In our Gospel this morning (Lk 2:41-52) we see the adolescent Jesus already busy about His Father’s business and revealing the Father as a God rich in mercy. His mission of mercy began there in Nazareth, in a human home, with a Mum keeping house and a Dad following a trade and providing for his dependents. There he obeyed His parents and through this, learned to obey the Father.
This prepared Him for his path of perfect generosity and obedience even in suffering – a generosity and obedience that would become the source of salvation for us all (cf. Heb 5:8). The generosity of God and of the Holy Family instruct us too. And we first learn how to forgive, how to show mercy, how to develop largeness of heart, in our own families.
Fifty years ago this month the Second Vatican Council closed with its document on the Church and the Modern World, Gaudium et Spes. It set the bar high for the family, describing it as a “domestic Church” and a “school in humanity”, the place where people should learn to be fully human and as divine of holy as it is possible for a human being to be.
Fifty years ago no-one imagined that people would be lobbying to change the definition of marriage, and so the Council Fathers emphasised the different but complementary gifts that man and wife, mother and father, bring to marriage and family life.
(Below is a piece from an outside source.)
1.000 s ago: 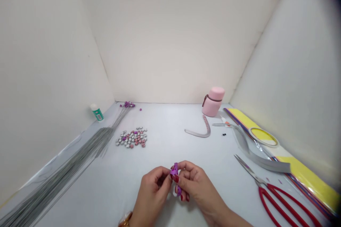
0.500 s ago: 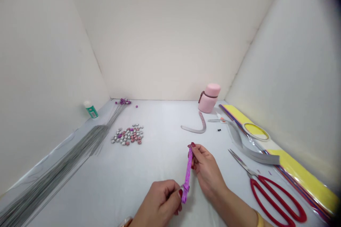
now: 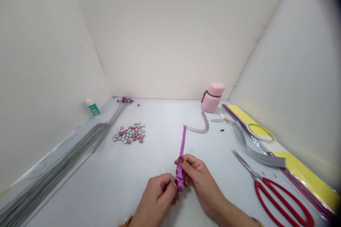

Though that unique union which expresses both life and love in one embrace, it is possible not just to bring together two distinct family trees but to unite them as one in the children that may follow from their marital acts. In the process Church and society are given a new generation and that new generation is given the best of starts.
Some have said that the Second Vatican Council took place in overly-optimistic times and so its hopes for marriage and family were somewhat romanticised. Certainly we know that no family is perfect. Even the Holy Family, we hear today, suffered the agony of their boy going missing and the tensions inevitable as young adults begin to take their own course.
Every family member must learn, therefore, how to be merciful towards each other, how to practise mercy like the Father (Lk 6:36). Like the Kleins, we should not be afraid to offer love and forgiveness to those inside and outside our families.
As our community accepts thousands of refugees from conflict-riddled Syria and Iraq, we prepare to offer them hospitality, support and welcome.
In the Bull of Indiction for this Jubilee Year of Mercy, Pope Francis calls us to recommit to the practice of the spiritual and corporal works of mercy. Where better to start than within the family? It is in families that we welcome and celebrate life.
Parents feed the hungry, water the thirsty, clothe the naked, shelter the dependent and children, in due course, care for their elderly parents and bury them. There is no better place than the family to learn the range of ways to enact mercy, ways we must then take beyond the confines of the family.
One of the most important spiritual works of mercy, the Vatican Council reminded us, is that of parents educating their children in the faith.
The thought is that it is a genuine act of kindness to address ignorance and share our Faith with others. Parents also gently guide and correct, without which we will not learn how to live in our community, let alone walk in the paths of salvation.
Family members tend each other in grief, forgive each other in hurt, forbear each other in patience, pray for each other even when one has died. So the practice of mercy begins in the home. Having learnt it there we can take it out to our schools, workplaces and wider community, right to those on the peripheries, most in need of mercy. May today launch our families on the path of mercy!